* [Exercise]: Line by line, return the listing exactly, without any of the images.

* [Source material]:
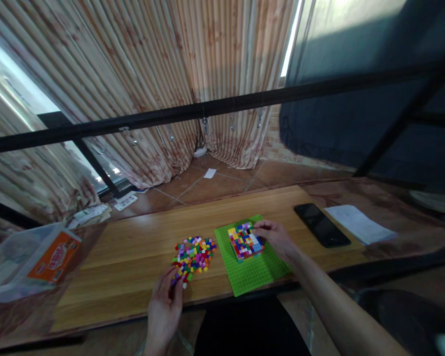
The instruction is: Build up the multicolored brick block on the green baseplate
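Note:
A green studded baseplate (254, 274) lies on the wooden table (133, 257). On its far half stands a square block of many-coloured small bricks (244, 241). My right hand (276, 237) rests at the block's right edge, fingers curled against it. To the left of the plate lies a loose pile of several coloured bricks (193, 254). My left hand (166, 301) reaches the pile's near edge, its fingertips pinched on a small brick there.
A black phone (322, 225) and a white paper (359, 223) lie on the table to the right. A clear plastic box with an orange label (33, 259) sits at the far left. A black bar (207, 109) crosses above, with curtains behind.

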`<state>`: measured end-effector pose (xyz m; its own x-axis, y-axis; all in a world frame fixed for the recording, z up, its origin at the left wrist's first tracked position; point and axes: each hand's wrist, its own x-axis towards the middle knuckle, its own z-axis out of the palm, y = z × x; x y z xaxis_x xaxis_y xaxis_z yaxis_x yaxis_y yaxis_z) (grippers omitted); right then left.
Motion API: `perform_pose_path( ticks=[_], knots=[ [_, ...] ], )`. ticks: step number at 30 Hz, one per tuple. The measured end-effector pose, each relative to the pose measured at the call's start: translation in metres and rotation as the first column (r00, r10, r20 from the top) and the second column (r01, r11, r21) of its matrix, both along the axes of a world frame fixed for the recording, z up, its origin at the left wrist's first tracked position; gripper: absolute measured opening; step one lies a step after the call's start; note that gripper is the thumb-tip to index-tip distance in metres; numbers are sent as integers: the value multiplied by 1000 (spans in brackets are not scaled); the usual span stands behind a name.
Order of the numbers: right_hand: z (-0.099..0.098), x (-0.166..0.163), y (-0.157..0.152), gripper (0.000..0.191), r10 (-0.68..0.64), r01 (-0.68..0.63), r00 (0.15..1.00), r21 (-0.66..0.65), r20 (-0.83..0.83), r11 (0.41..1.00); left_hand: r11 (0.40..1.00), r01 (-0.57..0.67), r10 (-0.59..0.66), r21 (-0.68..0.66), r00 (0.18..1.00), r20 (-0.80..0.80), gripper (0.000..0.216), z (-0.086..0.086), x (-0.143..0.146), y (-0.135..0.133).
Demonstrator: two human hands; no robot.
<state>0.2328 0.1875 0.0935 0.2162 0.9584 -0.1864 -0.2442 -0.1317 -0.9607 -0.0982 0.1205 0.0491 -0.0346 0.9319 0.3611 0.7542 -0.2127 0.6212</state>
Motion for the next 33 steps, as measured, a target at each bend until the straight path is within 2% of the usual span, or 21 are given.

* [Answer for the task]:
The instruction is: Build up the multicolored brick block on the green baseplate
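Note:
A green studded baseplate (254, 274) lies on the wooden table (133, 257). On its far half stands a square block of many-coloured small bricks (244, 241). My right hand (276, 237) rests at the block's right edge, fingers curled against it. To the left of the plate lies a loose pile of several coloured bricks (193, 254). My left hand (166, 301) reaches the pile's near edge, its fingertips pinched on a small brick there.
A black phone (322, 225) and a white paper (359, 223) lie on the table to the right. A clear plastic box with an orange label (33, 259) sits at the far left. A black bar (207, 109) crosses above, with curtains behind.
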
`<state>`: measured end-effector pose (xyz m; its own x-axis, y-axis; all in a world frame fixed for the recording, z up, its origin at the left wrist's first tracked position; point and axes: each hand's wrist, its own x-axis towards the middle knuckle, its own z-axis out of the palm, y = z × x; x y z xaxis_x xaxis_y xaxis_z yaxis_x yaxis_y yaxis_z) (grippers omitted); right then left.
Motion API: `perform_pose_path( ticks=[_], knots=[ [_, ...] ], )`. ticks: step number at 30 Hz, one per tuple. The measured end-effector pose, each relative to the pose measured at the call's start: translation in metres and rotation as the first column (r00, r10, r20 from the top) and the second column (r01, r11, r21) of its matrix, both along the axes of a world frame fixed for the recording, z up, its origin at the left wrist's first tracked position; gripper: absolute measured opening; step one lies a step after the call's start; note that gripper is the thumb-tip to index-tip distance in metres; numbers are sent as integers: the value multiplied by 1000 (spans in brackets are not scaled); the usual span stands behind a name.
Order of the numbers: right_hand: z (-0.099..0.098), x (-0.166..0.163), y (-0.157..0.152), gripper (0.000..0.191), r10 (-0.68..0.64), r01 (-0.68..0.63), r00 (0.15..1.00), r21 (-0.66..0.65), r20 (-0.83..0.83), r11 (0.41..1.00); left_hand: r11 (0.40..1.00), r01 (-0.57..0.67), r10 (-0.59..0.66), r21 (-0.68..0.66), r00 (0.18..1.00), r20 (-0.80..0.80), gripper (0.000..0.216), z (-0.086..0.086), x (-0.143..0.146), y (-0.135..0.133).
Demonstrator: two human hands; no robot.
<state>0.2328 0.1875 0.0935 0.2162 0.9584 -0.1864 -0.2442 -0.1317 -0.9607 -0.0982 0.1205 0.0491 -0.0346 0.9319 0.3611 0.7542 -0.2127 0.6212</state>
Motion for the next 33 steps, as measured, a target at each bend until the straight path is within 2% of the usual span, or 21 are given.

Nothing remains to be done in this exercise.